Work instruction
Search the material below for lines containing the string "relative", and copy every one you find.

----

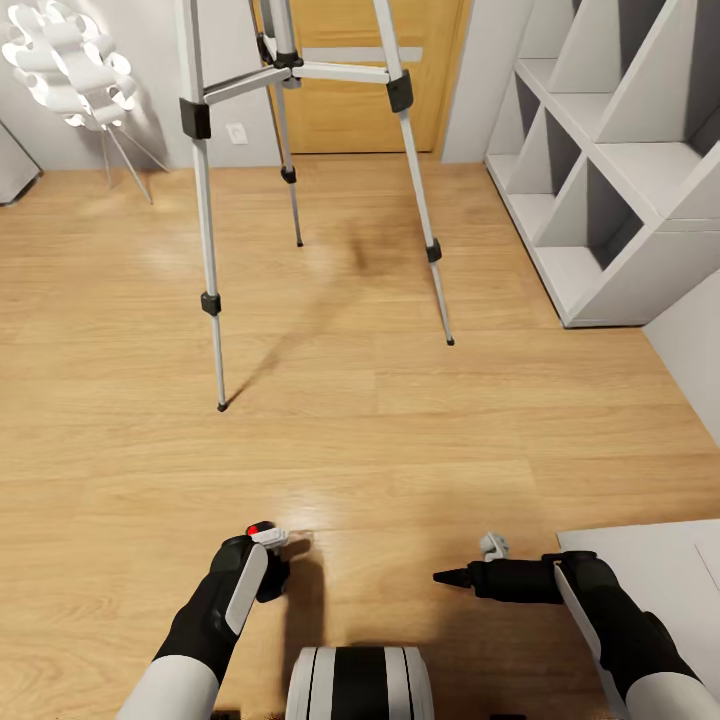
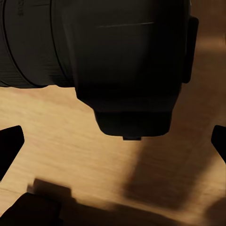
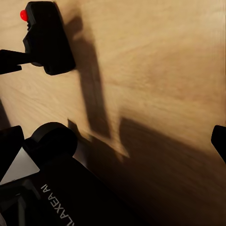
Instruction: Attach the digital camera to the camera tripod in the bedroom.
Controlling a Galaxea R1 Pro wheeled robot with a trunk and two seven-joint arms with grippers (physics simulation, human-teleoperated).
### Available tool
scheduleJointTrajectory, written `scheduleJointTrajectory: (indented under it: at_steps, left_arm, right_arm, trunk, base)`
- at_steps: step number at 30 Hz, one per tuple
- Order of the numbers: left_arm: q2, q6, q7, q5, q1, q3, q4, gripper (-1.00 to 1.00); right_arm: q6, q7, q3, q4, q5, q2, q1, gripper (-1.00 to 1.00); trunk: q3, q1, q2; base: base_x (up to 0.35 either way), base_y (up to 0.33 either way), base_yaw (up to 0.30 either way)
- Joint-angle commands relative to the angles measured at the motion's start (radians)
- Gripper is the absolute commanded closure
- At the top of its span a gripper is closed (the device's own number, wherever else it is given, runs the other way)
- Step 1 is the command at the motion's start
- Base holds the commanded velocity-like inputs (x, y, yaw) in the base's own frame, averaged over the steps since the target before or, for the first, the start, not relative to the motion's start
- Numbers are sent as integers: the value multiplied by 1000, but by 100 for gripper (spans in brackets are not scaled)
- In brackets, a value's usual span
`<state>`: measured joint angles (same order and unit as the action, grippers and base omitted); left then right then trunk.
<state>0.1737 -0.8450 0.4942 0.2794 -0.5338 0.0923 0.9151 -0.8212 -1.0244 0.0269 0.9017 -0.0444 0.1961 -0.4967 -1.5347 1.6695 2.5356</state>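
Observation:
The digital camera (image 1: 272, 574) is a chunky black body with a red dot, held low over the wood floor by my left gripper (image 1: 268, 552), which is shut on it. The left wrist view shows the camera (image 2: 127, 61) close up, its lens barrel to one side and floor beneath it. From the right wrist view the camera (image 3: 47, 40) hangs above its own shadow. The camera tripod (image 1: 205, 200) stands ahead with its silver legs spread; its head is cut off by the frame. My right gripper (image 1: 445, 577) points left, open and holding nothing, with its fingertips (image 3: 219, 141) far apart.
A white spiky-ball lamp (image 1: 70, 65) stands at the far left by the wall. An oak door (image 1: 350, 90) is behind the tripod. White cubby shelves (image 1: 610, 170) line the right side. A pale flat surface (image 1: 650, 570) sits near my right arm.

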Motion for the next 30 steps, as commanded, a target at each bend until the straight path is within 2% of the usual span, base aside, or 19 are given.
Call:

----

Output for this task
- Joint-angle commands relative to the angles measured at the motion's start (radians)
- Base holds the commanded velocity-like inputs (x, y, yaw) in the base's own frame, averaged over the steps since the target before or, for the first, the start, not relative to the motion's start

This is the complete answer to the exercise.